Action item> Report all lines of the data below that hold the word "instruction".

--- Supplied data Enclosed Below ---

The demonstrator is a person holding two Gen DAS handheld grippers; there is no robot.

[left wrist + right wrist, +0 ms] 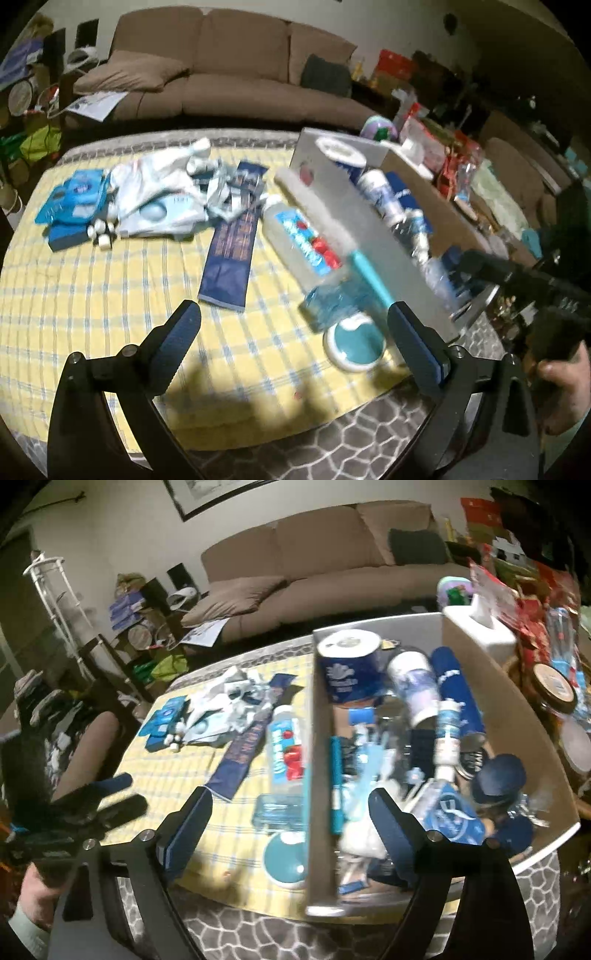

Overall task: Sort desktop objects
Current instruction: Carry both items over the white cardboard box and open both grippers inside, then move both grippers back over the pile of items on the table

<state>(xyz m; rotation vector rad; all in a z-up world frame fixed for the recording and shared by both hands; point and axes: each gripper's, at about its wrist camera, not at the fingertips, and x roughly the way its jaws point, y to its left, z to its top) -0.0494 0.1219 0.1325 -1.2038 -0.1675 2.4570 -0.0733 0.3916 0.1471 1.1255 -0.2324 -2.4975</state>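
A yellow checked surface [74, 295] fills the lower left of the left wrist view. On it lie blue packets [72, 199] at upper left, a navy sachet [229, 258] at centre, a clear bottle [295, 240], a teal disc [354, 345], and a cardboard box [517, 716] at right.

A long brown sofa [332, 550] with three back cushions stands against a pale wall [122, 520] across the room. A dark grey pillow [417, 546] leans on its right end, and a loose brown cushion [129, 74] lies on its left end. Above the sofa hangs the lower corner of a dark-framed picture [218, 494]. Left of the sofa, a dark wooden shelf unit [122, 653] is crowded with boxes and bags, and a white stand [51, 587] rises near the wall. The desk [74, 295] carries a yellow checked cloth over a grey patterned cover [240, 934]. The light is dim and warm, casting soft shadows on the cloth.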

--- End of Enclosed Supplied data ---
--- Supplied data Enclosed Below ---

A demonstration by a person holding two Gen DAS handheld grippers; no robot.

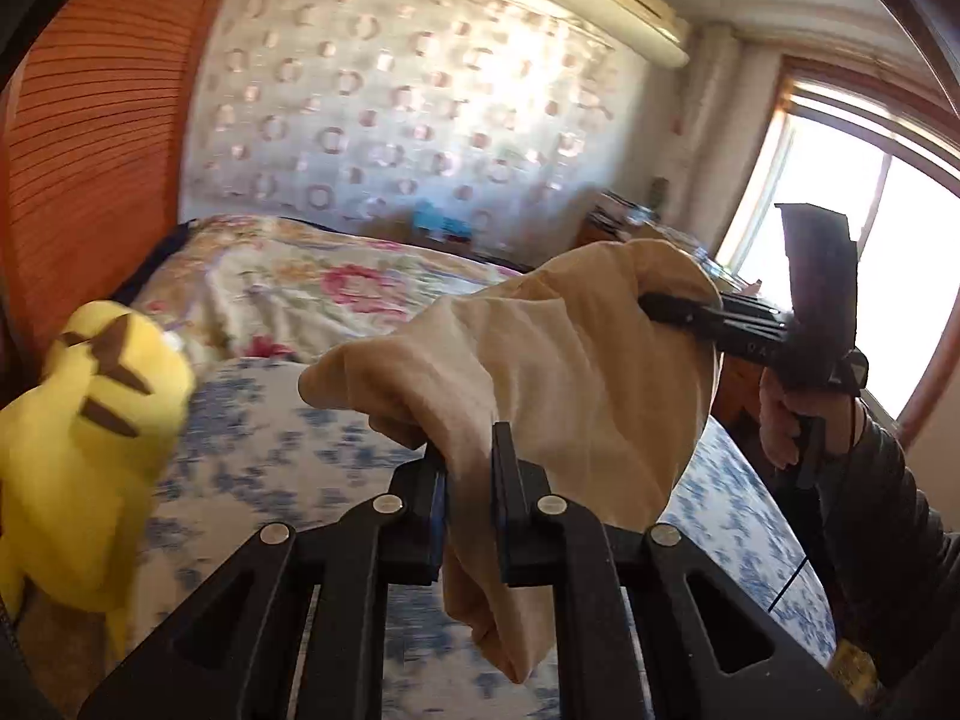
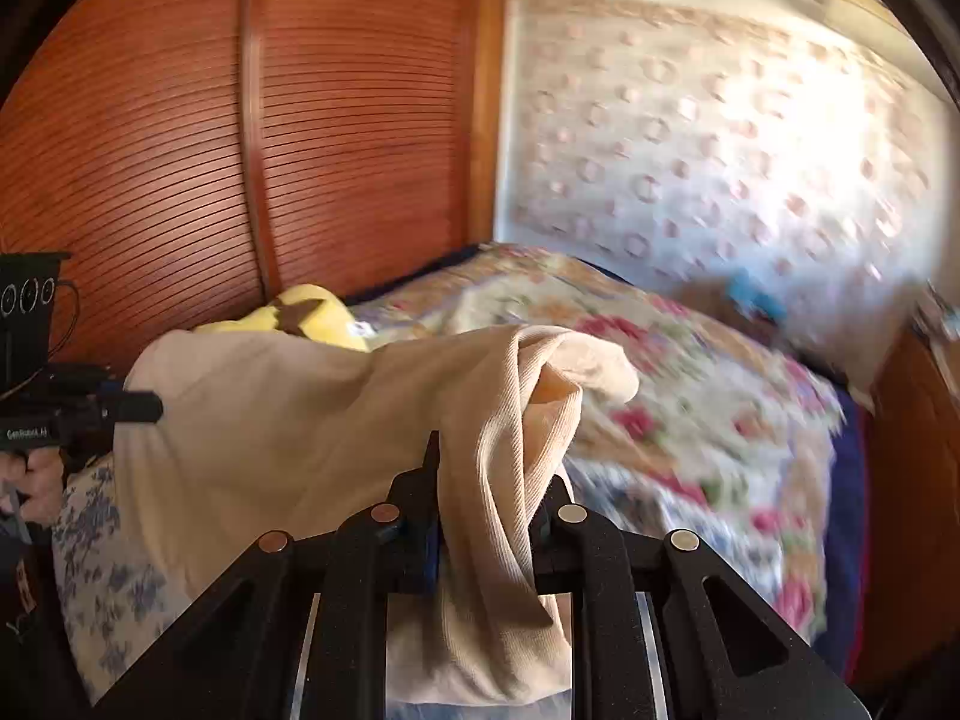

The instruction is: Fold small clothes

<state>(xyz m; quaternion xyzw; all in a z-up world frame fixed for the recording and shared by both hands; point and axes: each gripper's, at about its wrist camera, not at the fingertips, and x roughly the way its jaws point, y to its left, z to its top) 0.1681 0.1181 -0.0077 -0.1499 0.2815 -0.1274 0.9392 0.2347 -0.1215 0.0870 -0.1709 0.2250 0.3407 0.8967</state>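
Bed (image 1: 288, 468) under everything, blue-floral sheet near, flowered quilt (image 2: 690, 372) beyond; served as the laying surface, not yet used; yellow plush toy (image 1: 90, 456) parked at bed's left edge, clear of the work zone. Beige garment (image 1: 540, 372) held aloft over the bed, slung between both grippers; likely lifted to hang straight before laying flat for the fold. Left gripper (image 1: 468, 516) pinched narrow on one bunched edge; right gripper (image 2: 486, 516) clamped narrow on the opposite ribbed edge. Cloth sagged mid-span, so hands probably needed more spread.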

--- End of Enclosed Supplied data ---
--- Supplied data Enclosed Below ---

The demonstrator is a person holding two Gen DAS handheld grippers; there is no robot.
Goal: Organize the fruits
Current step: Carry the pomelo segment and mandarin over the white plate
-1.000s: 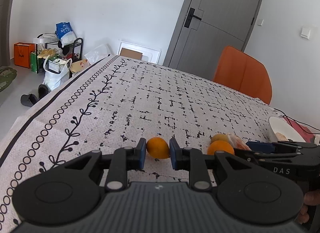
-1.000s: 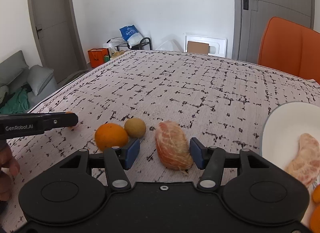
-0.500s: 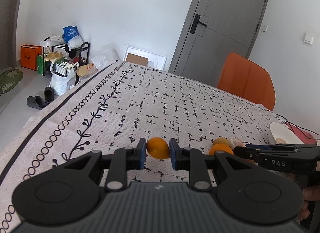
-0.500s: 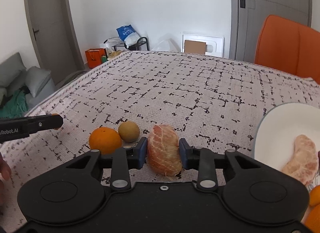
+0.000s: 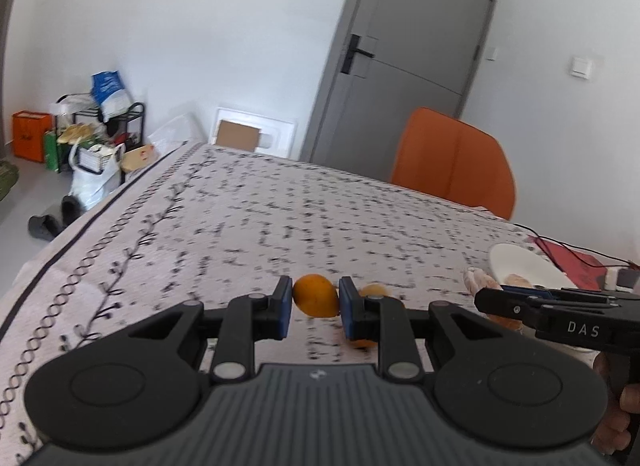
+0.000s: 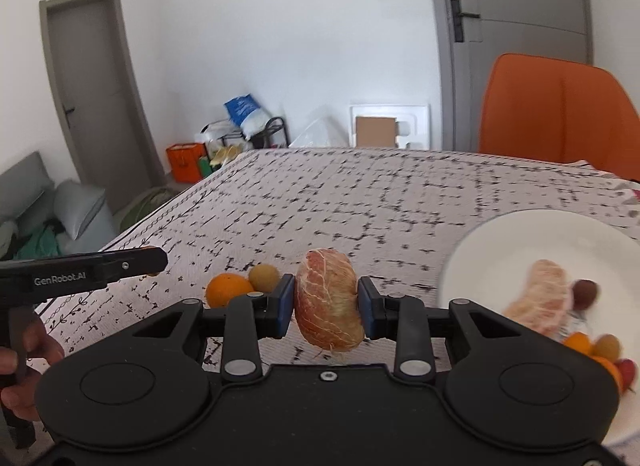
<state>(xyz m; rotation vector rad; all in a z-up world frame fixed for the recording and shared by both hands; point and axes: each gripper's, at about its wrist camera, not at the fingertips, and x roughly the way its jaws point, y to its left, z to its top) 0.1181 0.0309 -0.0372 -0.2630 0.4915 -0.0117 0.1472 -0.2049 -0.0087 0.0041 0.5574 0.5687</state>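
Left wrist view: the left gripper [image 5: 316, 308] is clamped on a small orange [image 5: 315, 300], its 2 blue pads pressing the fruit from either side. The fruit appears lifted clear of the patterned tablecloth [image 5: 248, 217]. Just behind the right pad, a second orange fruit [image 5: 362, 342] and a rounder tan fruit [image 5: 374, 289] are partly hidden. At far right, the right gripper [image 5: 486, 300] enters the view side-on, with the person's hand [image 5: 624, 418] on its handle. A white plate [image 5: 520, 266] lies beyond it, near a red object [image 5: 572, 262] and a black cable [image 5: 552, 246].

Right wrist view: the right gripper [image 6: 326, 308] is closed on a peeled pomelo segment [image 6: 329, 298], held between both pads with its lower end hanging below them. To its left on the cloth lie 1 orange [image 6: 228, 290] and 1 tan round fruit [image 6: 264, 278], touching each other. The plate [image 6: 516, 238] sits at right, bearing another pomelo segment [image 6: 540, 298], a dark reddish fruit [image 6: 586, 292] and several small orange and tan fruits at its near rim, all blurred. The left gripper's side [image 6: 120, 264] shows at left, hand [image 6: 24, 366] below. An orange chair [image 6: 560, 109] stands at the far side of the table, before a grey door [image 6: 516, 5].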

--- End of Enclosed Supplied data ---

Exercise result>
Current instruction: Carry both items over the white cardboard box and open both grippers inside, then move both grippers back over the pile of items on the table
The instruction is: Fold small clothes

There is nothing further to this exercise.